Un inspecteur principal des impôts, approché par Investir au Cameroun a indiqué qu’il y a plus d’étudiants formés dans les institutions universitaires publiques et privées du pays parmi les conseillers fiscaux en activité que les anciens fonctionnaires du fisc. « Chaque profession est agréée par la Cemac et a des habilitations précises. Si jusqu’ici on a laissé les experts-comptables faire le conseil fiscal, c’est parce qu’il n’y avait pas assez de conseils fiscaux. Aujourd’hui, la profession s’est développée. Il est normal que l’exclusivité de l’activité leur soit réservée», explique-t-il.

De leur côté, les avocats au barreau dénoncent le quasi-monopole des conseils fiscaux agréés Cemac dans le traitement des dossiers en matière de recours préalable devant l’administration fiscale. Sous la plume de Claire Atangana, bâtonnier de l’Ordre des avocats, le barreau du Cameroun a mis à l’index, une disposition similaire de la Ipi des finances 2021 relative au contentieux des douanes réservé depuis lors aux seuls douaniers, indiquant que ce texte, autant que celui qui est d’actualité, contrevenait à l’article 1er de la loi n°90/059 du 19 décembre 1990 portant organisation de la profession

Contradiction avec les textes de la Cemac

En plus d’être en contradiction avec les textes de l’Ohada, les modifications que le gouvernement camerounais entend apporter aux articles L13 nouveau et L120 du Livre des procédures fiscales sont également en contradiction avec des textes de la Cemac, pensent les comptables professionnels. « L’article 16, alinéa 2 du Règlement Cemac (…) portant révision du statut des professionnels libéraux de la comptabilité, et l’article 31, alinéa 2 de la Loi du 6 mai 2011 relative à l’exercice de la profession comptable libérale et au fonctionnement de l’Ordre national des experts-comptables du Cameroun, disposent que les experts-comptables peuvent assister leurs clients dans les domaines juridiques et administratifs, dans les limites de leurs missions d’expertise comptable, et apporter leurs avis devant toute autorité ou tout organisme public.

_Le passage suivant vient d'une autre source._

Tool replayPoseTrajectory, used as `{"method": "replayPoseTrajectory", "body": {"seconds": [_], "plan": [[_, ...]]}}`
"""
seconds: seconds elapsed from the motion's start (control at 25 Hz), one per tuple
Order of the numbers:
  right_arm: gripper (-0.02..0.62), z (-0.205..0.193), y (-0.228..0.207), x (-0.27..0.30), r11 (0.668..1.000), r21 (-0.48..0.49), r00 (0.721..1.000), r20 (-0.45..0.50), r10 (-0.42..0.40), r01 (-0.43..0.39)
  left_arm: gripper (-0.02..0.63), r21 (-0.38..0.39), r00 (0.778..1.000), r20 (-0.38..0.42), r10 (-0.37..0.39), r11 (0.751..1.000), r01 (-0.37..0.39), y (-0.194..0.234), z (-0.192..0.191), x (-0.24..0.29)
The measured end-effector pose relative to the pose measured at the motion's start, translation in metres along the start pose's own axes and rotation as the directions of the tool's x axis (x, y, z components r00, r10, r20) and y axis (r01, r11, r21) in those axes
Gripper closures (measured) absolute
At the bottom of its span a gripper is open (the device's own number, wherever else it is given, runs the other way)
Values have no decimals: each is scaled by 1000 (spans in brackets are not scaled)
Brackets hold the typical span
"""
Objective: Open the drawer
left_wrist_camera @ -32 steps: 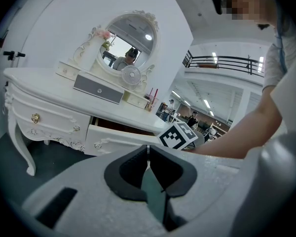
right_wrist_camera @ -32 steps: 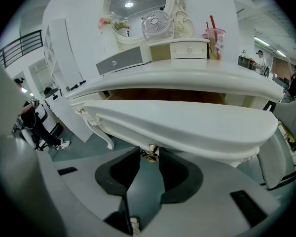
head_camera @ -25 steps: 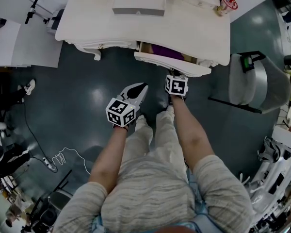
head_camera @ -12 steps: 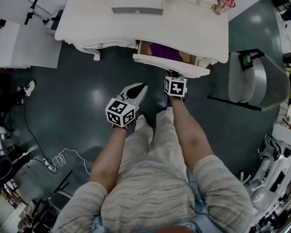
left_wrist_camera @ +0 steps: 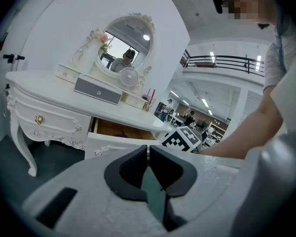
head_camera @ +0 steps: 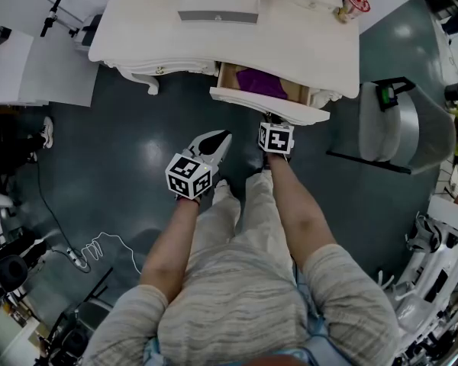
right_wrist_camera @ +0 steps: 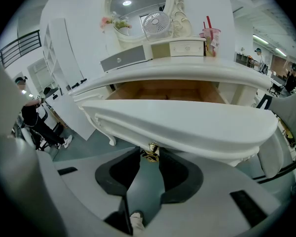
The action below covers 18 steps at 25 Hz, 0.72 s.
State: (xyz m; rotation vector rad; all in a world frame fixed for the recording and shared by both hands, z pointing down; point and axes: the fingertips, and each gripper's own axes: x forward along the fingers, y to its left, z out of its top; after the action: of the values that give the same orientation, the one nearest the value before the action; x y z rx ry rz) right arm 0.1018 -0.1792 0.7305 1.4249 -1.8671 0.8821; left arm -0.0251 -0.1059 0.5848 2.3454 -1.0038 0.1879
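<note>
No shift in the white counter (head_camera: 214, 44) over the last second. Only a small slide of its drawer (head_camera: 271, 107), out toward the person a little further than a second ago. With that, slightly more of the purple item (head_camera: 263, 82) inside laid bare. Read as the pull under way and working. Already part-open, probably with travel left, so likely calling for more of the same straight draw and no regrip.

Clamped by the right gripper (head_camera: 273, 120), pads pressed on either side: the brass knob (right_wrist_camera: 151, 151) under the drawer front. Idle beside it and apart from the drawer: the left gripper (head_camera: 224, 136), jaws together on nothing.

Given by the head view alone:
- the drawer's reach past the counter edge
- the purple item
- both forearms side by side

No clear sight of the knob there, too small and shadowed to make out.

Given by the right gripper view alone:
- the grip itself
- the curved drawer front seen from below
- the wooden inside behind it

Given by the left gripper view alone:
- that gripper's closed jaws
- the drawer seen from its side, with the open gap behind the front
- the oval mirror (left_wrist_camera: 128, 48) on the counter
- a small gold knob (left_wrist_camera: 38, 119) on the counter's shut side drawer
</note>
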Motion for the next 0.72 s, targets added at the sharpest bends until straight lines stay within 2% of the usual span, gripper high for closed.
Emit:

Les experts-comptables sont donc en droit d’apporter des missions d’assistance et de conseil en particulier juridiques et fiscales à leurs clients, dans le prolongement de leurs missions principales d’expertise comptable», soutient Brice Meilo, l’un des signataires du mémo des experts comptables. Faux rétorque l’inspecteur principal des impôts qui pense qu’il « n’y a aucune contradiction avec les textes de la Cemac.

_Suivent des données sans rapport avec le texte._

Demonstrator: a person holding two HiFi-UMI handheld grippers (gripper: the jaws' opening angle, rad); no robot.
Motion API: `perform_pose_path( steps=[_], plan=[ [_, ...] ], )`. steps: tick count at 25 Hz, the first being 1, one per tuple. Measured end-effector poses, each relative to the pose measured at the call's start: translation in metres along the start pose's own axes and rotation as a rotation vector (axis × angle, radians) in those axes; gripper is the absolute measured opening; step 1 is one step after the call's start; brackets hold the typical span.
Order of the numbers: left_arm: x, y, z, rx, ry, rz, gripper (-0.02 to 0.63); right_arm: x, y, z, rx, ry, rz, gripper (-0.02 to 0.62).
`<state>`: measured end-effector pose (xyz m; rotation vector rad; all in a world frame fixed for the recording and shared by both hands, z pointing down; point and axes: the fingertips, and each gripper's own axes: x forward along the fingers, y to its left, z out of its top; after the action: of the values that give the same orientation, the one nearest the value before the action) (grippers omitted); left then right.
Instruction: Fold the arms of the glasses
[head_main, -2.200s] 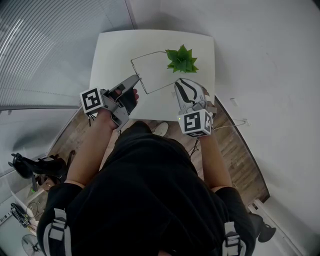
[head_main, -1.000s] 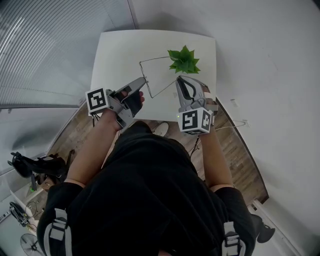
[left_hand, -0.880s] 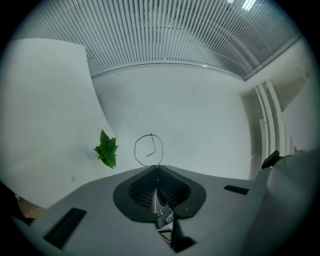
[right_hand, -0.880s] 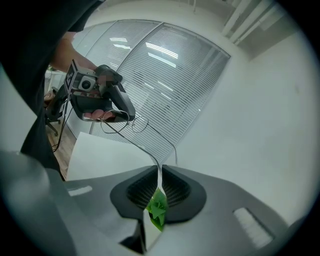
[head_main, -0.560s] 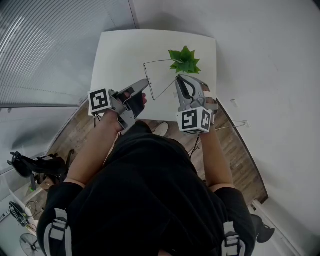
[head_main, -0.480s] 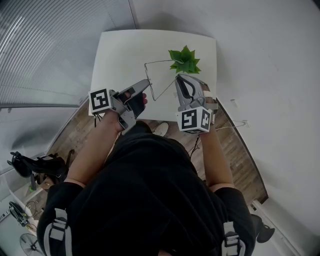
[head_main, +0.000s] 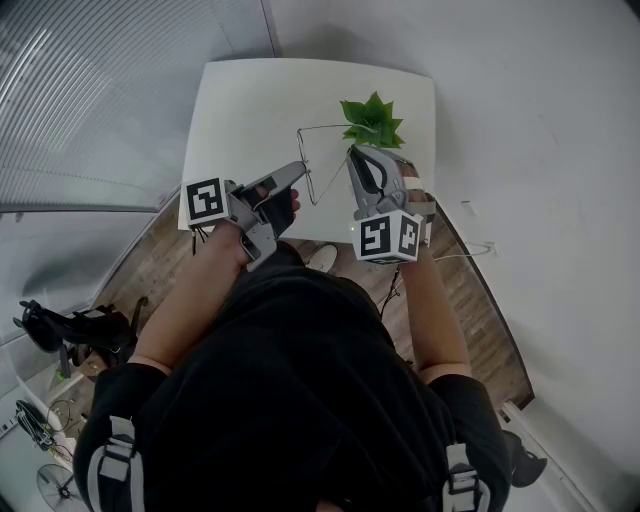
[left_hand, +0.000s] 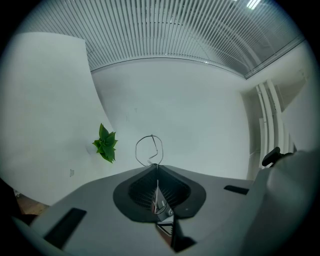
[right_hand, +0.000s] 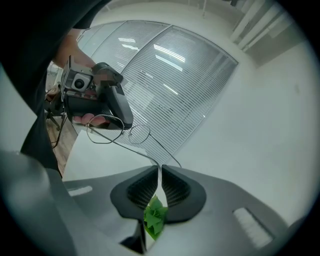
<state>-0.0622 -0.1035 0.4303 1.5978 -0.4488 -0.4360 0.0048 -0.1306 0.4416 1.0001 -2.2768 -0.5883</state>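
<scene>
Glasses (right_hand: 106, 129) outline narrower than second ago: right gripper (head_main: 352, 155), jaws clenched on temple arm (right_hand: 135, 153), nearer left gripper (head_main: 297, 170), jaws pinching glasses. Fold underway.

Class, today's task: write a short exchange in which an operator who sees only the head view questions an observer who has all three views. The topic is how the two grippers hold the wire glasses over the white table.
Operator: From the head view the glasses are only thin wire. Is the left gripper actually closed on them?
Observer: Yes. The left gripper view shows its jaws together, with a thin piece of the frame pinched between them and a lens ring beyond the tips.
Operator: And the right gripper?
Observer: The right gripper view shows its jaws nearly together on the end of one arm, which runs back to the round lenses.
</scene>
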Motion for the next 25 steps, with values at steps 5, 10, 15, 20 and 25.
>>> perform_pose_path(
  steps=[5, 10, 15, 20, 25],
  plan=[
    [0.001, -0.002, -0.004, -0.001, 0.014, -0.005, 0.012, 0.003, 0.002, 0.005, -0.006, -0.010, 0.009, 0.034],
    [0.003, -0.001, -0.008, -0.012, 0.025, -0.003, 0.012, 0.006, 0.005, 0.008, -0.015, -0.015, 0.018, 0.033],
    [0.005, -0.001, -0.010, -0.011, 0.036, -0.005, 0.012, 0.009, 0.006, 0.012, -0.031, -0.020, 0.024, 0.032],
    [0.008, -0.001, -0.013, -0.018, 0.053, -0.008, 0.012, 0.012, 0.009, 0.015, -0.050, -0.027, 0.035, 0.031],
    [0.009, -0.003, -0.015, -0.019, 0.063, -0.011, 0.012, 0.015, 0.011, 0.018, -0.076, -0.031, 0.043, 0.031]
  ],
)
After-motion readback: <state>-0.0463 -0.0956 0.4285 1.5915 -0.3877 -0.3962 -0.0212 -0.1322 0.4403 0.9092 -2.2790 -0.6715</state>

Car, l’article évoqué précise bien “dans la limite de leurs missions d’expertise comptable”. Il faut que chaque acteur respecte ce que dit son agrément : l’expert-comptable est assigné aux activités comptables et de certification des comptes, et le conseil fiscal est chargé d’assister et de conseiller le contribuable en matière fiscale.»

Inquiet de voir ce projet de loi validé, plusieurs sources indiquent que depuis quelques jours, le président national de l’Ordre national des experts-comptables du Cameroun (Onecca) Léonard Ambassa, mène en toute discrétion une intense activité de lobbying auprès des pouvoirs publics camerounais et des responsables de l’Organisation pour l’Harmonisation en Afrique du Droit des Affaires (Ohada). A côté, un collectif de 27. jeunes experts-comptables demandera à être très prochainement reçus, aussi bien par le ministre de la Justice que son homologue des Finances, apprend-on . de bonnes sources.